My fingers want to write, so I do. I write about unschooling because it’s important. It’s helpful. Unschooling is what people want to read about. But sometimes I want to leave helpful behind. Fly like my bird. Go somewhere different. Just write and see where my words lead.
I sit on the sofa in the semi-dark while my family sleeps and the carol bird calls, and I think about stories. I open the draft copy of my third children’s novel. I wrote it quite a few years ago.
“How’s your new book going?” a few people ask.
”I’m working on it,” I say.
And I do work on it for a while. But then other things, more useful things, grab my attention, and I put my stories aside.
Recently, in odd moments, I’ve reacquainted myself with my Angel family, reentering their fictional world. Yet again, I’m editing my book.
I scroll through the chapters of my novel and smile when I see the words Meeting Picasso at the Art Gallery. Oh yes, I remember: the Angels take Auntie Jenny and Uncle Charlie on the train to the art gallery in the city, and they meet their neighbour, Picasso Bell, who, fortunately, wanted to grow into the name he was given at birth: he’s a portrait artist. Imagine if he’d wanted to be a doctor: Dr Picasso. That wouldn’t seem quite right, would it? Picasso and his wife Mia have twin daughters. Picasso wanted to name them Cassat and O’Keefe, but Mia protested, and so the girls are Lily and Violet.
I write a few notes: update the details about the train tickets.
Time passes. Things change. We no longer buy tickets to travel on the train. Now we each need an Opal card. And so will the Angels.

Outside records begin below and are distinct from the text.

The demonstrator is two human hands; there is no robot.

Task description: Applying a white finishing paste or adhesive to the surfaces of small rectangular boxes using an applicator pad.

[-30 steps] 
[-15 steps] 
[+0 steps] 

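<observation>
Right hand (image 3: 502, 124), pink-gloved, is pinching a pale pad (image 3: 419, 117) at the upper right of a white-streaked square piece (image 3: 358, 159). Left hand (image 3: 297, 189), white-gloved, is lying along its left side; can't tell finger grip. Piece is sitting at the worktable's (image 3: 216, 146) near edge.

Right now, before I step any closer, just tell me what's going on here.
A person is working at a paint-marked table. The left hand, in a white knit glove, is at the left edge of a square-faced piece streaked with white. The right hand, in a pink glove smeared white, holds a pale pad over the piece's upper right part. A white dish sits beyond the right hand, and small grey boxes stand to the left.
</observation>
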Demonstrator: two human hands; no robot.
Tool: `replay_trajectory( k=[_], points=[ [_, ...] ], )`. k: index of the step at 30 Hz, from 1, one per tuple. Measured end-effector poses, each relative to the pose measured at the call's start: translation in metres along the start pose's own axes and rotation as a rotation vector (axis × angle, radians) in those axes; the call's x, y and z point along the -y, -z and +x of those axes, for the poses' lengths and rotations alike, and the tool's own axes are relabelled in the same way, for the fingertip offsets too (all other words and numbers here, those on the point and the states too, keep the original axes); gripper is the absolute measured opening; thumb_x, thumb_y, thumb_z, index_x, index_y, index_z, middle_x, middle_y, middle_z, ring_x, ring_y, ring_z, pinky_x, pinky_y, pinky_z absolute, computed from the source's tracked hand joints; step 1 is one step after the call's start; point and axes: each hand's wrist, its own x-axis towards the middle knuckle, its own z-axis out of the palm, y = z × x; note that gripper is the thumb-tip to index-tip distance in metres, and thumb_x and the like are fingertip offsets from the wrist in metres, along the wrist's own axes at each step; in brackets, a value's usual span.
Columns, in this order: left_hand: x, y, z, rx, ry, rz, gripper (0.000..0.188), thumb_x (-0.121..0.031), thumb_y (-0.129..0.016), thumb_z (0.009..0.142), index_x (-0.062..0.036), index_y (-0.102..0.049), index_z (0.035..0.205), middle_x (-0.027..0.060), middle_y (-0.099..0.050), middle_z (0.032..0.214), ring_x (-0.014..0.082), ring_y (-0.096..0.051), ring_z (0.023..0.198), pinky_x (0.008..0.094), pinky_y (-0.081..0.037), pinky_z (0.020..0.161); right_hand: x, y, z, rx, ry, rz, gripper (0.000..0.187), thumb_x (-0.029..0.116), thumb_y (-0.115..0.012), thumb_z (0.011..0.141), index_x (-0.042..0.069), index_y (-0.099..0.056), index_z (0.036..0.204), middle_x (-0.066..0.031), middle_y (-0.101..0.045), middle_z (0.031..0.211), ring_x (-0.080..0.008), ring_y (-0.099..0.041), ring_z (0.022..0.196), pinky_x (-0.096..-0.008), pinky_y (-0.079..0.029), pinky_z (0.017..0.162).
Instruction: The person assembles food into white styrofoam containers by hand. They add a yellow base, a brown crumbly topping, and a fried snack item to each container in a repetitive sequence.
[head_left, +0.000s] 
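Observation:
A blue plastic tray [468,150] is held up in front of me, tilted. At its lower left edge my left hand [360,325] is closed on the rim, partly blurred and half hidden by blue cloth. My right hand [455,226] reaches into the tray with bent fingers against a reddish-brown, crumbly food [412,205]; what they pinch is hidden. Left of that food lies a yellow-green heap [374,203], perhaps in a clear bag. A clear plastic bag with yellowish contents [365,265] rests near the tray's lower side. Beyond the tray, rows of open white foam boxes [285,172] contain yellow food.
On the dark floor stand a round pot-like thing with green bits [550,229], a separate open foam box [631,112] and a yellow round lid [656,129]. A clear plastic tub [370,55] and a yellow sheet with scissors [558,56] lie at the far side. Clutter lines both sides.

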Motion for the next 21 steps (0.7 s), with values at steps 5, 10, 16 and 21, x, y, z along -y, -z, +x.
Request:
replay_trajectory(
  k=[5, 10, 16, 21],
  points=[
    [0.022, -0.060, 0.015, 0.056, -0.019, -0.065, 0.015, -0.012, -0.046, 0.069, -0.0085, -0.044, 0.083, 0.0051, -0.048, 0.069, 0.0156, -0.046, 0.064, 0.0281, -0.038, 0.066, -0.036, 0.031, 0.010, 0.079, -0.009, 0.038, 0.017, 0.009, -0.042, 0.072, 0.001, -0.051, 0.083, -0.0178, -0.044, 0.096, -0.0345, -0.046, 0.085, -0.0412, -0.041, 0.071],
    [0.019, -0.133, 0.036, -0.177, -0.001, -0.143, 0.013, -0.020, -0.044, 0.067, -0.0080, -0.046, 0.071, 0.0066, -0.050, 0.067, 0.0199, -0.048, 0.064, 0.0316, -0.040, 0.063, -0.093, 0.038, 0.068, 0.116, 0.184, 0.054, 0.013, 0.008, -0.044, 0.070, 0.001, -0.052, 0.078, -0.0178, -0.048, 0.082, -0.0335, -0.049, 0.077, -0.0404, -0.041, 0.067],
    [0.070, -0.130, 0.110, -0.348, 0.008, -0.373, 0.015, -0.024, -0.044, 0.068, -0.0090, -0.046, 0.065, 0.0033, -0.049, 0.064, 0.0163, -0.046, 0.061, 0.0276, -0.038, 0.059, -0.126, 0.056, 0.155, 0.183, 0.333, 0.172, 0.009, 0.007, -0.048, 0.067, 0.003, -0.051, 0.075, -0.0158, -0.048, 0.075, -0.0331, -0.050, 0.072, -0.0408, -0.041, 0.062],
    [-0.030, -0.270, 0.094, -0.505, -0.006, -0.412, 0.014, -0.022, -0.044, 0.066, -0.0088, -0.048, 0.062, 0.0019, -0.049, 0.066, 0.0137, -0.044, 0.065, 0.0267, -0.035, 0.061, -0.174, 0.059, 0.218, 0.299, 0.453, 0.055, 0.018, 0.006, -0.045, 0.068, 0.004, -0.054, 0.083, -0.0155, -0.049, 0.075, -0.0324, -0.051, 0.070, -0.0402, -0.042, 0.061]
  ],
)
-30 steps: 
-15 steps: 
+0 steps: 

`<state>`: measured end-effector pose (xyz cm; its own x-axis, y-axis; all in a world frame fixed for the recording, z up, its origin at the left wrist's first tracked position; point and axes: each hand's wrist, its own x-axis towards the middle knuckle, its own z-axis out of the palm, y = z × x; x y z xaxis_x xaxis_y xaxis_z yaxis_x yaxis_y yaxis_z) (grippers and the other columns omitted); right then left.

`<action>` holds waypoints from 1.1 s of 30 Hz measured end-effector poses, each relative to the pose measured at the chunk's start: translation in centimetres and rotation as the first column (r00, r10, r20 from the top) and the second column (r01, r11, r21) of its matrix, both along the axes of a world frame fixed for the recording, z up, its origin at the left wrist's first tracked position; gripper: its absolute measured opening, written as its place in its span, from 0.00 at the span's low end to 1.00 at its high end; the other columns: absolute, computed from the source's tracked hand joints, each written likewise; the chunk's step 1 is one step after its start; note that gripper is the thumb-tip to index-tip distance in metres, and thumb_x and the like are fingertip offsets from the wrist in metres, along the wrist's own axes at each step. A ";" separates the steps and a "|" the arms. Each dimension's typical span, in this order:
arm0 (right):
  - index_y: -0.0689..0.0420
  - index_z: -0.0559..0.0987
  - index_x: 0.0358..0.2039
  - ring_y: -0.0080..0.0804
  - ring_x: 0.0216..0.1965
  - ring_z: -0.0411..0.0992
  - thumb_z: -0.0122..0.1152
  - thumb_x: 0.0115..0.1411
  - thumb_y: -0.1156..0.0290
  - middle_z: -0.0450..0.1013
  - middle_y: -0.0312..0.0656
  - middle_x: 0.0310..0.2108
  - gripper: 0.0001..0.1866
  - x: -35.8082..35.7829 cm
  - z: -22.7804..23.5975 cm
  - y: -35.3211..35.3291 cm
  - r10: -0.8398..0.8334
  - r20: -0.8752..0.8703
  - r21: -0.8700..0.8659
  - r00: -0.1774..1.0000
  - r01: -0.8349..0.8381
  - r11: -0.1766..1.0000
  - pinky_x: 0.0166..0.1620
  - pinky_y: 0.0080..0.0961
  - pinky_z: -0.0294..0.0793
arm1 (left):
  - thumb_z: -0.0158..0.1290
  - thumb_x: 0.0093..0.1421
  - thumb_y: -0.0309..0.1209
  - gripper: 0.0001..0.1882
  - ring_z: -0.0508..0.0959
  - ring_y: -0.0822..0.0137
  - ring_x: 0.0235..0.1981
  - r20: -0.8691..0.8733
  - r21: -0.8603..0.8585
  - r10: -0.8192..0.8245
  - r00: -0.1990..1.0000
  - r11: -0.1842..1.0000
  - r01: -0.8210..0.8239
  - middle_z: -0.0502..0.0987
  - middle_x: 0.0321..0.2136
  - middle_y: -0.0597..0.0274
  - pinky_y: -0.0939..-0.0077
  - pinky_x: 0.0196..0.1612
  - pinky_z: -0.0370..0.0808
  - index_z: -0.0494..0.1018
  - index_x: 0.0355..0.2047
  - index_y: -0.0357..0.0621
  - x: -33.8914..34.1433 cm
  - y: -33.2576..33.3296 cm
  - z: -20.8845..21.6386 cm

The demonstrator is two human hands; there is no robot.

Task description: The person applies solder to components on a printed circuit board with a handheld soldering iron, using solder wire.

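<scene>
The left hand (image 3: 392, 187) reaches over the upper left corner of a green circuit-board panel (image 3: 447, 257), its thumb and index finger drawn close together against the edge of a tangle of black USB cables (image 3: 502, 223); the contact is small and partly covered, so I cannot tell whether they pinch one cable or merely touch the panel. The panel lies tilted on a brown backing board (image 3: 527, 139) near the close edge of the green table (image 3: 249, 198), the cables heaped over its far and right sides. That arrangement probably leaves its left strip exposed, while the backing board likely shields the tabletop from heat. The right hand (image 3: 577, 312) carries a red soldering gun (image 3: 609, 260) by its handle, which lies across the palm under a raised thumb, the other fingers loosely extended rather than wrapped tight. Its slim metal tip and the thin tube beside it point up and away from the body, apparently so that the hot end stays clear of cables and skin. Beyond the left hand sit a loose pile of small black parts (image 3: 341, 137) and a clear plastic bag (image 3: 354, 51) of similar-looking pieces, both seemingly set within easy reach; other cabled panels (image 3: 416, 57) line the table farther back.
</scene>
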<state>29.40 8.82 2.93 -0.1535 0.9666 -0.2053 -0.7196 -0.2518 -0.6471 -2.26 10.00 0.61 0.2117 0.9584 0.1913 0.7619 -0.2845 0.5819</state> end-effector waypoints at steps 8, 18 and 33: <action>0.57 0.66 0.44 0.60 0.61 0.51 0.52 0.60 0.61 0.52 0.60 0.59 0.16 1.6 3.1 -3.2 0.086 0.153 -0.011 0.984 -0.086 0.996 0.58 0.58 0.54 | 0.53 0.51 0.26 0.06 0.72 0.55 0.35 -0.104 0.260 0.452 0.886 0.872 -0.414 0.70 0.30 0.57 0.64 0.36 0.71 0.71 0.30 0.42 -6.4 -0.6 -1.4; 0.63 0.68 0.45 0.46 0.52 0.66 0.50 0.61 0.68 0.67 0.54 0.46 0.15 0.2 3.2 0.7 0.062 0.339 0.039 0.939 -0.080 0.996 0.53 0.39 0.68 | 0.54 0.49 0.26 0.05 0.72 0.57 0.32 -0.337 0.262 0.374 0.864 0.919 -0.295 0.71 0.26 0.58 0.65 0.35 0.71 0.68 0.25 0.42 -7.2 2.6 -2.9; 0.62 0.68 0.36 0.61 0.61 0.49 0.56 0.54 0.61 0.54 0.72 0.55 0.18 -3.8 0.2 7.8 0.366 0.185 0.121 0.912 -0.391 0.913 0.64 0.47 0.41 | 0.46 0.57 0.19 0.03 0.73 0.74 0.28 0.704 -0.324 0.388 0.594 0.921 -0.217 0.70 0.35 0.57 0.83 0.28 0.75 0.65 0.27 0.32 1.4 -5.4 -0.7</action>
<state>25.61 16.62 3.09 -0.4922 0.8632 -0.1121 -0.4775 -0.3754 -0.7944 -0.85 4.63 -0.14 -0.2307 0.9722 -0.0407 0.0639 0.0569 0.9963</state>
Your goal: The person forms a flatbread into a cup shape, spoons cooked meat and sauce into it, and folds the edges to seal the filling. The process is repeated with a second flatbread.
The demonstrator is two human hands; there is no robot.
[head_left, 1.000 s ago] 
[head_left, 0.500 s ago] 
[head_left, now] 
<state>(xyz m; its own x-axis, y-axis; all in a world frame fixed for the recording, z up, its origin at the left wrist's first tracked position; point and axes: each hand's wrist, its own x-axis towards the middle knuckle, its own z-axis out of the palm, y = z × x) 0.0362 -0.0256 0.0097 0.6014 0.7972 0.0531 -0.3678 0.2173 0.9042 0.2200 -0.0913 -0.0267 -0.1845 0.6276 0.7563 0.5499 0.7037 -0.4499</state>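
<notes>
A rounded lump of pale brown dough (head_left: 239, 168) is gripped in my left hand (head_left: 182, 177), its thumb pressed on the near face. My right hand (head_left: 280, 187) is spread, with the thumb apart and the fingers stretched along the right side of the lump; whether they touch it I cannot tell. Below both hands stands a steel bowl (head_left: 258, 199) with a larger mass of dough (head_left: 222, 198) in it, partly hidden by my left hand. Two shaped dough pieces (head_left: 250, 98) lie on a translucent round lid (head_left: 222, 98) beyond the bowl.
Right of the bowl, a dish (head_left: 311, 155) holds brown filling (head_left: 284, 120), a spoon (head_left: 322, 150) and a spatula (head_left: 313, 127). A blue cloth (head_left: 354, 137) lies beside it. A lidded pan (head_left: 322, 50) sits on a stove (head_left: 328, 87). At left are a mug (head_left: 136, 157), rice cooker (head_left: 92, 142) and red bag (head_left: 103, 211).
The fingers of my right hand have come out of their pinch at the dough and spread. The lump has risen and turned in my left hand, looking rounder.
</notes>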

I think about the day ahead. What will I do?
Shower.
Take Gemma-Rose to work.
Buy a new notebook,
Buy a coffee and sit at a table in the shopping centre’s food court.
Read my next novel story.
Make notes with my magical Sharpie gel pen.
Let my imagination go wild.
The carol bird calls again: Whoop! Whoop!
Yes! Yes!” I cry.
I’m going to forget important. At least for a while. I’m going to write about The Spy at the Zoo.
Photo
I’ve never seen my carol bird, so I have no idea what it looks like. But I’m sure it doesn’t look like the birds in this photo. How could a bird that size hide in the tree outside my window? I chose the picture because it makes me smile.